Título: Assim o astronauta brasileiro voltará à Terra
Autor: Herton Escobar
Fonte: O Estado de São Paulo, 08/04/2006, Vida&, p. A34

Viagem de volta levará três horas e meia, começando com a separação da Estação Espacial Internacional às 17h25; pouso no Casaquistão deverá ocorrer às 20h56

Oito anos de treinamento, oito dias na Estação Espacial Internacional (ISS), oito experimentos científicos e muitos milhões de dólares depois, a saga espacial do primeiro astronauta brasileiro chega hoje ao seu capítulo final. Exatamente às 20h56 (horário de Brasília), uma cápsula russa Soyuz deverá cair de pára-quedas no deserto do Casaquistão, trazendo de volta à Terra o tenente coronel Marcos Pontes e outros dois viajantes espaciais.

Os acompanhantes não serão os mesmos da ida. Ao lado de Pontes estarão o russo Valery Tokarev e o americano William McArthur, que por seis meses compuseram a tripulação da ISS. Eles serão substituídos pelos colegas Pavel Vinogradov e Jeffrey Williams, que subiram ao espaço com o brasileiro e permanecerão em órbita por mais seis meses.
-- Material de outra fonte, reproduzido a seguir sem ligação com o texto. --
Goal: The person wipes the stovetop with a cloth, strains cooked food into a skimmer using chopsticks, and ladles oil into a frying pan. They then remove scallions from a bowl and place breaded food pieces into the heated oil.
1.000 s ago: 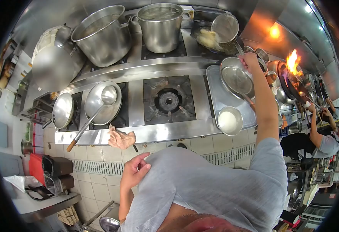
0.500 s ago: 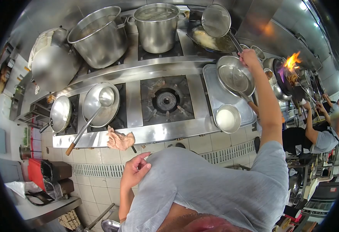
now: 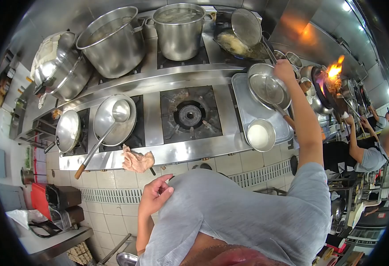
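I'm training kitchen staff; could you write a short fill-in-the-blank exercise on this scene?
1. The person's ____ hand holds a strainer.
2. The ladle lies to the ____ of the bare burner.
3. The small pot holds something ____ in colour.

Missing words: right; left; white.
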### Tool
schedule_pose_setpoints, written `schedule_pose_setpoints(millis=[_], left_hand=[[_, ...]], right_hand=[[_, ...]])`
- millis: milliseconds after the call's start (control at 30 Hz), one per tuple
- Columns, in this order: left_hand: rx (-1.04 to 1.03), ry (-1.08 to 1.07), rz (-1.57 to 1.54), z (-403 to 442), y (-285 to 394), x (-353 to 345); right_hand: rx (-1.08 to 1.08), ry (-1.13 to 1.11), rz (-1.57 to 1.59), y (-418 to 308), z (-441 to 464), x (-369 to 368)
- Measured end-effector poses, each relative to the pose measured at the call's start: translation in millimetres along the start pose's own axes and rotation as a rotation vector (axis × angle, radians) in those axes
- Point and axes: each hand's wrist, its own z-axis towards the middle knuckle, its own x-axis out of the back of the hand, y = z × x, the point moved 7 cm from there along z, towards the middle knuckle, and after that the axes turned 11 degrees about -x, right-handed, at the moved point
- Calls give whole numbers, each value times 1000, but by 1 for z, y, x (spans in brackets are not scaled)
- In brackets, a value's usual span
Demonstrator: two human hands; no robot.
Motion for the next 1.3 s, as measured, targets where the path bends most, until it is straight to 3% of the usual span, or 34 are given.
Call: schedule_pose_setpoints(millis=[33,100,167,233,433,500,567,633,833,933,1133,1300], left_hand=[[-5,0,1,0,-1,0],[-17,-5,5,1,-3,0],[-31,-15,12,3,-3,0],[-32,-22,15,4,-2,0],[-23,-9,12,3,-2,3],[-19,-7,10,3,-3,3],[-12,-7,8,2,-1,2],[-19,-6,21,1,-1,1],[3,7,49,-2,5,0],[10,14,47,-5,6,-2],[4,49,59,-12,5,-5],[-4,66,64,-15,3,-6]], right_hand=[[-43,-45,14,-1,-3,3],[172,10,-145,10,11,-11],[202,58,-163,17,14,-14],[56,96,-35,18,8,-11],[-43,50,-9,40,17,-15],[94,78,-146,71,48,-45],[-30,-43,47,80,53,-55],[-414,-314,568,67,30,-60],[-559,-503,828,32,16,-83],[-519,-615,959,19,18,-95],[-702,-640,1107,14,20,-108],[-642,-624,1105,18,25,-105]])
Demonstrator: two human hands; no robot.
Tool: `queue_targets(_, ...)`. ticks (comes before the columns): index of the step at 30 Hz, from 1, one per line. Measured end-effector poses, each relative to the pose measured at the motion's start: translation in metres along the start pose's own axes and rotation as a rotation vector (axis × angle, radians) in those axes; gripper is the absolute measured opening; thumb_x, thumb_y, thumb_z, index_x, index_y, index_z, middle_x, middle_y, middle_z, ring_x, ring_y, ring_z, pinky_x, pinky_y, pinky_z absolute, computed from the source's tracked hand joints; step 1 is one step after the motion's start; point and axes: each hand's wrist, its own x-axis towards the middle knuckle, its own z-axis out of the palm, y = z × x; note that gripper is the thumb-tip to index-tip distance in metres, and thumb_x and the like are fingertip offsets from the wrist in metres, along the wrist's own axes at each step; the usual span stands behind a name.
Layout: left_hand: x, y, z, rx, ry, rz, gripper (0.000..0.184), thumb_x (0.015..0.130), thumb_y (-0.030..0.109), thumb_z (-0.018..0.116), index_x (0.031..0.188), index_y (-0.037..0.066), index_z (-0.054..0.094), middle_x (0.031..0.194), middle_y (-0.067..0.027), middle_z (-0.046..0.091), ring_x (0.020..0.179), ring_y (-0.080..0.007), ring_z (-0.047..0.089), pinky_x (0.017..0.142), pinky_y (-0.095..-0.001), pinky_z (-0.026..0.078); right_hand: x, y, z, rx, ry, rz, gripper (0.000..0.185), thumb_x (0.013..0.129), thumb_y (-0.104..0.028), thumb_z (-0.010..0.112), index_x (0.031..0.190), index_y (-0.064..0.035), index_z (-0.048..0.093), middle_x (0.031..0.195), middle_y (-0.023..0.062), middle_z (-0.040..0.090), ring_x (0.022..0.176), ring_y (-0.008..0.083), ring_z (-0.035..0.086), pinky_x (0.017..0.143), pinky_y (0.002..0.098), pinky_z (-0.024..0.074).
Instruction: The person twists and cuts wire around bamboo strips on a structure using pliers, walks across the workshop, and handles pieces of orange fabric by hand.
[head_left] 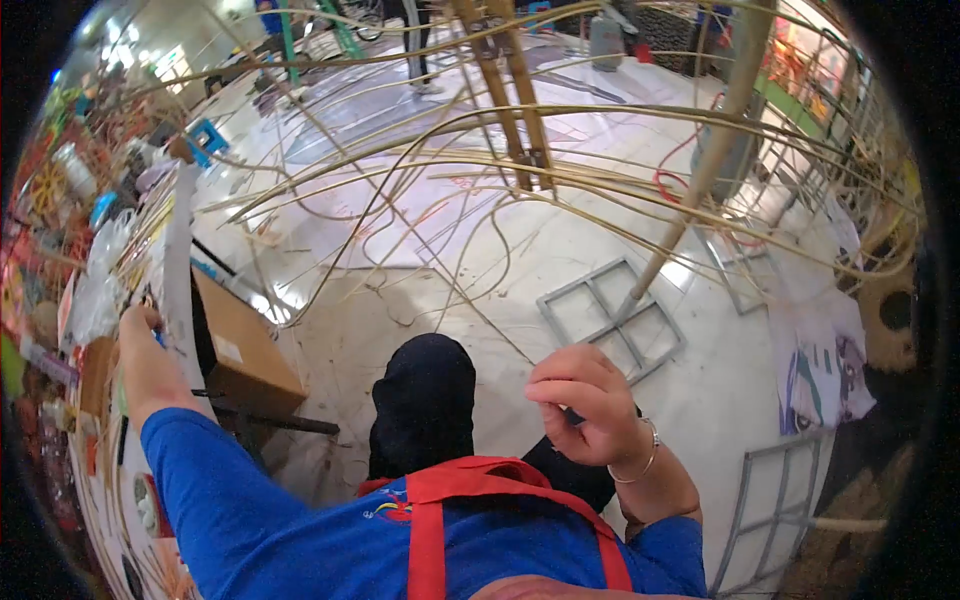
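Note:
My left hand [140,318] reaches out to the crowded workbench [178,250] on the left. Its fingers are curled at small items there, and whatever they grip is too small to make out. In front of my body, my right hand [590,400] is raised above my lap, with a bracelet [650,452] at the wrist. Its fingers bend toward the thumb around a small gap, and nothing shows in them. Ahead hangs a frame of long, thin bent strips [400,165], apart from both hands. Several strips cross and curve at its lower edge.
A cardboard box [245,350] stands beside the bench. Grey metal grid frames [610,312] lie on the floor, one under a slanting pole [700,180]. Another grid [770,505] is at lower right. A grey gas cylinder [606,42] and a standing person [415,45] are farther back.

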Motion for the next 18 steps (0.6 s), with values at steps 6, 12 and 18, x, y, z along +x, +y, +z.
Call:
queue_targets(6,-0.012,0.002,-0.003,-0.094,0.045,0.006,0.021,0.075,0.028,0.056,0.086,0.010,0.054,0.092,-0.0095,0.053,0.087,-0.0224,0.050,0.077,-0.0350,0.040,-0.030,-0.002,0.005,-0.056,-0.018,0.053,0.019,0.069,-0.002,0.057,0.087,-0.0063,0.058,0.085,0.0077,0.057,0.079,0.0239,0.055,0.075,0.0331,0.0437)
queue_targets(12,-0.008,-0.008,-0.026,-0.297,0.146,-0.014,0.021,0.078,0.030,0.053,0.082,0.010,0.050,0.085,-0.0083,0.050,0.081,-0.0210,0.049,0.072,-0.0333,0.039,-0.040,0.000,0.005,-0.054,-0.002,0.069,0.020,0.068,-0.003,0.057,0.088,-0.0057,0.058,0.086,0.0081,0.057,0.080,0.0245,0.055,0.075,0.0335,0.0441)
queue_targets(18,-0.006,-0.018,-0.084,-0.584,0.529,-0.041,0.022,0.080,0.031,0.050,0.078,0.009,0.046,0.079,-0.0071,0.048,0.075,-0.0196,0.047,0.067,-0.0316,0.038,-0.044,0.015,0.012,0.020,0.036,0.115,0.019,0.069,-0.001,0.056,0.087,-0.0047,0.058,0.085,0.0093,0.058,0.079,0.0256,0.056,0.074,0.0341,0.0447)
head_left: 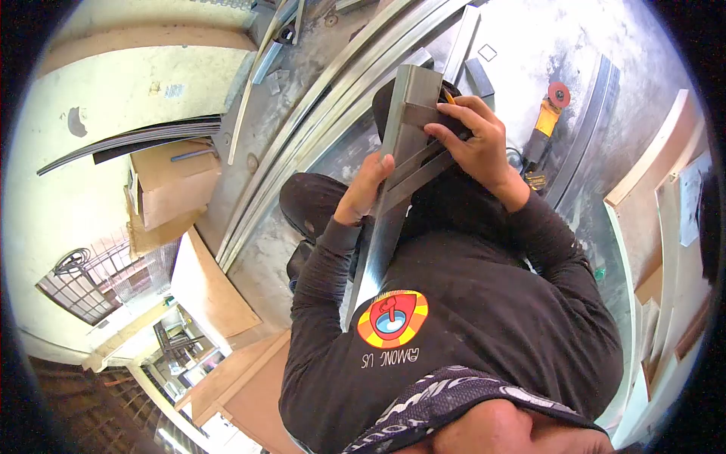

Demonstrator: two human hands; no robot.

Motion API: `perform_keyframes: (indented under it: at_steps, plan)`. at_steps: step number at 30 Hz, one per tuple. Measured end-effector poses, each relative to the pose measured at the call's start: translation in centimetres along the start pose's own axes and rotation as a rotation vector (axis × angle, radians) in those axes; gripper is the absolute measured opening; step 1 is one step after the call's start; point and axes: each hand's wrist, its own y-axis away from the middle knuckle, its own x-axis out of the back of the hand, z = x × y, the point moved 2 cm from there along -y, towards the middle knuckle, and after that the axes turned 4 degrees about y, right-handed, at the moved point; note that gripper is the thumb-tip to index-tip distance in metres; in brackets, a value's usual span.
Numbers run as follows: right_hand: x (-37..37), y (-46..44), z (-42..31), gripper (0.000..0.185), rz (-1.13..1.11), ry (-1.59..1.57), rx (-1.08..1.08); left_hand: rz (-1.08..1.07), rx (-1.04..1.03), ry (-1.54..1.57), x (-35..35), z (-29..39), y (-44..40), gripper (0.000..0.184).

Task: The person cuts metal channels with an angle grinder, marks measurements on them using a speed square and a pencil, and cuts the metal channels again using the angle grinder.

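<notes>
Left hand [365, 191] clasps the tube [399, 155]; right hand [484, 144] pinches a strip [418, 116] across it between fingers; any finished marking cannot be told.

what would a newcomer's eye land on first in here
Probably the red and yellow emblem on the dark shirt, below the picture's centre. Next might come the shiny metal bar slanting up beside it, held by the left hand, then the yellow grinder at upper right.

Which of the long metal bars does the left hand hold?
The silvery bar before the shirt, in the left hand; the bars on the floor are unheld.
</notes>
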Motion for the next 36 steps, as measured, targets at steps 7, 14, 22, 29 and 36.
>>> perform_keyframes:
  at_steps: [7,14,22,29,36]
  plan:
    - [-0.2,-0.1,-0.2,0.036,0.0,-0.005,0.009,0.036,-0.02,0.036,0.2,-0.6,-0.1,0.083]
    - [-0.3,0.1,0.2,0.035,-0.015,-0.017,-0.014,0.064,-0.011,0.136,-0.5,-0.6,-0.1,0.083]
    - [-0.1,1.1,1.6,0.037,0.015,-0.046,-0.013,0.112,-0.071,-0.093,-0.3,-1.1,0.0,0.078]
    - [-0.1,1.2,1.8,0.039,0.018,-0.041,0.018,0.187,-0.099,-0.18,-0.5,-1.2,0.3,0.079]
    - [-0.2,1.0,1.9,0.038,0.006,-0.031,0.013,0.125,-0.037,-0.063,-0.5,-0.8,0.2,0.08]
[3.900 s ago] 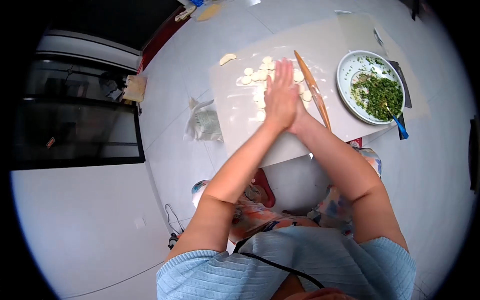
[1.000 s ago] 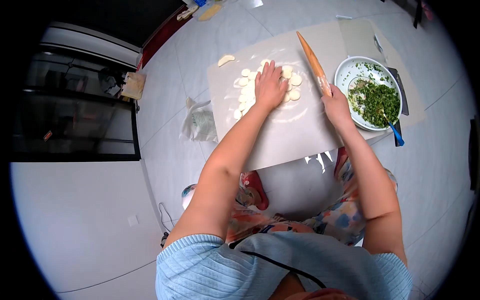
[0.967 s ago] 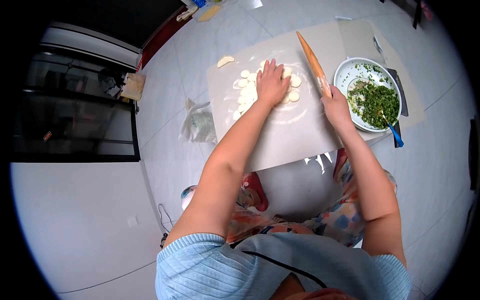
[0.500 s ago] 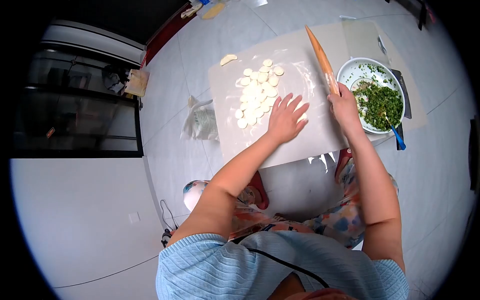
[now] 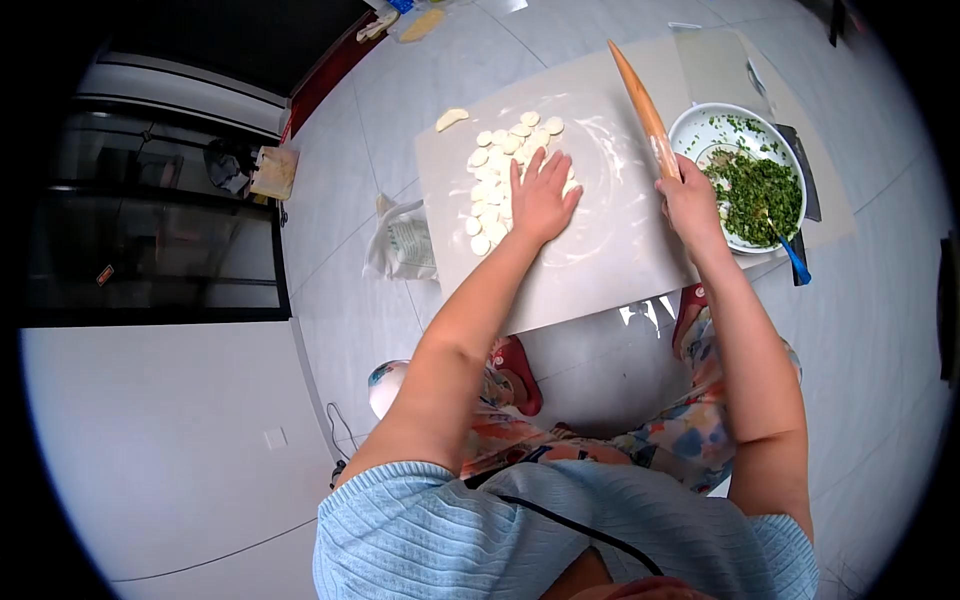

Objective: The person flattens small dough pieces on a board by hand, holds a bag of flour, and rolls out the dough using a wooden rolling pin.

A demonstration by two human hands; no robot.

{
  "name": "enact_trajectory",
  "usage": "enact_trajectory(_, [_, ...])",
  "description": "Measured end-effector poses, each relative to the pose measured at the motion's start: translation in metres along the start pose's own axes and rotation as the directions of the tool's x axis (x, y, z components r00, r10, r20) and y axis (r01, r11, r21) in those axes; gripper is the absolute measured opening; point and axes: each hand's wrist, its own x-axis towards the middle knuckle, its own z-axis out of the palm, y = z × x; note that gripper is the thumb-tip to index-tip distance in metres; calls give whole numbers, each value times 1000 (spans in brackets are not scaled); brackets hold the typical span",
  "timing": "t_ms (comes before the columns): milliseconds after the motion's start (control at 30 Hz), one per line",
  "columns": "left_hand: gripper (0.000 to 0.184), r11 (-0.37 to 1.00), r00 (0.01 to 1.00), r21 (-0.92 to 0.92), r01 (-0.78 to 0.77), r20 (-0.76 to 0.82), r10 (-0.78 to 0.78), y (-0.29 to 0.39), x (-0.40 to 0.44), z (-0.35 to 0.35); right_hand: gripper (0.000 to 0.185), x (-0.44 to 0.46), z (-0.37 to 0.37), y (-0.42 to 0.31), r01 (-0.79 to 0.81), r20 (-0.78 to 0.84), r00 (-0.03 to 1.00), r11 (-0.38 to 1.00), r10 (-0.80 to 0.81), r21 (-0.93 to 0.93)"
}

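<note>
Several small, round, pale dough pieces (image 5: 488,190) lie close together on the left half of the light board (image 5: 590,285). My left hand (image 5: 542,202) rests with spread fingers over the right side of this cluster and hides some of the pieces. To the right, my right hand (image 5: 692,203) is closed round the lower end of a tapered wooden rolling pin (image 5: 640,98), which points away from me. Beside that hand is a white bowl (image 5: 688,128) with chopped greens (image 5: 757,196) and a blue-handled spoon (image 5: 797,262).
A curved piece of dough (image 5: 452,119) lies near the board's far left corner. Left of the board, a plastic bag (image 5: 405,243) sits on the floor. A translucent sheet (image 5: 715,68) is at the far right, and a dark flat object (image 5: 805,190) shows beside the bowl.
Since half a second ago, my left hand has moved up and left from the board's near middle onto the dough pieces. The rolling pin stays in my right hand, almost unmoved.
</note>
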Motion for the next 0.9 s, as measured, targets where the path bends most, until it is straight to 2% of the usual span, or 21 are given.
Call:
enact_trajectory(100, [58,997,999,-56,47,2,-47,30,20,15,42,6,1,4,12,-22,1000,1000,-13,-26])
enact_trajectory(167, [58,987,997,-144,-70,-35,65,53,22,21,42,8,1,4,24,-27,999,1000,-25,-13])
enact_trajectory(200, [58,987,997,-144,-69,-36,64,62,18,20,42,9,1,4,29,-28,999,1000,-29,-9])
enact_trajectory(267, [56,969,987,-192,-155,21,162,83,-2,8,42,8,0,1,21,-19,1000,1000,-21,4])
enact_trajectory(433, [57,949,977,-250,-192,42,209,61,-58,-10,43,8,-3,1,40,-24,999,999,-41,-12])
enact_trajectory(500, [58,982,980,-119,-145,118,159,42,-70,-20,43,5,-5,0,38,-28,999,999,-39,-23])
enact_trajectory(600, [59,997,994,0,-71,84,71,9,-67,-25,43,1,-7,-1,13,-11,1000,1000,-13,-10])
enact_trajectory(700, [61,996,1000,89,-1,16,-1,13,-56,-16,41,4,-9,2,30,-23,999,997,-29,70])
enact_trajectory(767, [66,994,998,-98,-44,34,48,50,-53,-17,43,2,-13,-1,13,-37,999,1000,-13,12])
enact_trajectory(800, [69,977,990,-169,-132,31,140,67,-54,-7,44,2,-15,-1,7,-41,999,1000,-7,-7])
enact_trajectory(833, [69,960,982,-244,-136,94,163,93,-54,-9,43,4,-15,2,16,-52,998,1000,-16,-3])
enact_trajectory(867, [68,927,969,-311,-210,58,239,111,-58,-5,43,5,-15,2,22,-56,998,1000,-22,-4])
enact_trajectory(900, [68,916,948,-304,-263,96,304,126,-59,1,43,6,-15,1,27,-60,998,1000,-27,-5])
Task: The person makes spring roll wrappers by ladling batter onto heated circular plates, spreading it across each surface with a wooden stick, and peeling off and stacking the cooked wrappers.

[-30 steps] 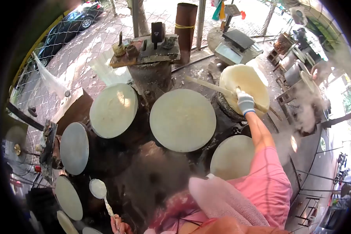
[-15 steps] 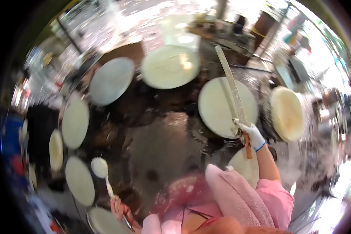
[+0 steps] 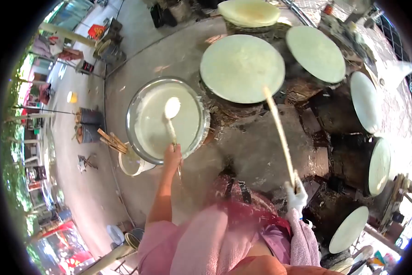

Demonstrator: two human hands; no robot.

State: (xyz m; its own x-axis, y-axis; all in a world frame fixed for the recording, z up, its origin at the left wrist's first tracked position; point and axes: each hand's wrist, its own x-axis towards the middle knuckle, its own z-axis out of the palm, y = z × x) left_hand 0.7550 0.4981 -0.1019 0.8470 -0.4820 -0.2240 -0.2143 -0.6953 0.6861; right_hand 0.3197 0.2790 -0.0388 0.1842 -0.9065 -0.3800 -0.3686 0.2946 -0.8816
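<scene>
White-gloved, the right hand is closed around a long stick, its tip over the near edge of a pale round griddle. Bare left fingers grip a ladle by its handle above the near rim of a metal basin, the ladle's bowl over whitish batter.

The only camera sits on the person's head and looks forward and steeply down. Its lens is very wide, so the scene makes a round field with black corners, and the outer parts are bent. Nearest to it, at the lower edge, is the pink towel on the person's chest. The left hand, the right hand and the metal basin are farther away, while green foliage stands distant along the left edge.
</scene>
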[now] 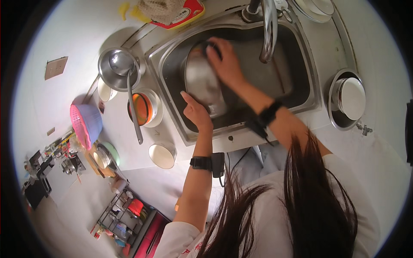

Até ontem, a missão transcorria de maneira perfeita, sem qualquer incidente. Entrar e sair da atmosfera terrestre, porém, é sempre uma atividade perigosa. Ao contrário da viagem de ida, em que os astronautas permaneceram mais de dois dias imóveis dentro da Soyuz até que ela pudesse se acoplar à ISS, a viagem de volta levará apenas três horas e meia, começando com a separação da estação espacial às 17h25.

A cápsula de reentrada cruzará a atmosfera a mais de 20 mil quilômetros por hora, aquecendo o ar ao redor da nave a mais de 1.100°C. Os astronautas no interior serão protegidos por um escudo térmico de materiais sintéticos, projetado para absorver e dispersar o calor. "Ele vai sendo consumido ao longo do trajeto, como se fosse uma pastilha de freio", explica o tecnologista Petrônio Noronha de Souza, do Instituto Nacional de Pesquisas Espaciais (Inpe).

O pouso no deserto, nos arredores da cidade de Arkalyk, será amortecido por um gigantesco pára-quedas. A queda será monitorada por uma equipe russa de resgate, que fará a recuperação dos astronautas. Normalmente, os tripulantes precisam ser retirados em cadeiras de rodas, por causa da fraqueza. McArthur e Tokarev deverão estar especialmente debilitados, depois de seis meses sem sentir o peso da gravidade. Já Pontes, que está há dez dias flutuando (dois na Soyuz e oito na ISS), poderá estar em melhores condições.

Os três serão levados imediatamente de helicóptero para um acampamento, onde passarão por uma avaliação médica, e, em seguida, para a cidade de Kustanay, onde participarão de uma cerimônia de encerramento da missão. De lá, pegarão um vôo para a Cidade das Estrelas, nos arredores de Moscou, onde permanecerão em recuperação por uma ou duas semanas.

Os oito experimentos científicos levados por Pontes à ISS deveriam ser transferidos para a Soyuz hoje pela manhã. Os projetos serão retornados às instituições de origem no Brasil, para que seus resultados sejam analisados. "Não só eu como todos à bordo da ISS ficamos surpresos com a qualidade dos experimentos brasileiros", afirmou Pontes, segundo a Agência Espacial Brasileira.

CRÍTICAS

A viagem na Soyuz custou ao Brasil US$ 10 milhões, sem contar o custo dos oito anos de treinamento do astronauta pela Nasa. A missão foi criticada por algumas lideranças científicas, que acreditam que o dinheiro seria melhor gasto com pesquisas e educação em terra.

Ontem, em sua última entrevista coletiva da ISS, Pontes disse que, após a volta, espera trabalhar com aqueles que criticam o valor da missão. "Críticas são construtivas e saudáveis", disse. "Mas o Brasil é um só. Não deve haver divisões."

Sobre um possível uso político de sua missão, disse que não cabe a ele fazer esse julgamento. "Minha preocupação agora é com a reentrada na atmosfera, se vamos estar com o ângulo certo", afirmou. "Eu penso no que tem de se fazer na prática, não sou político."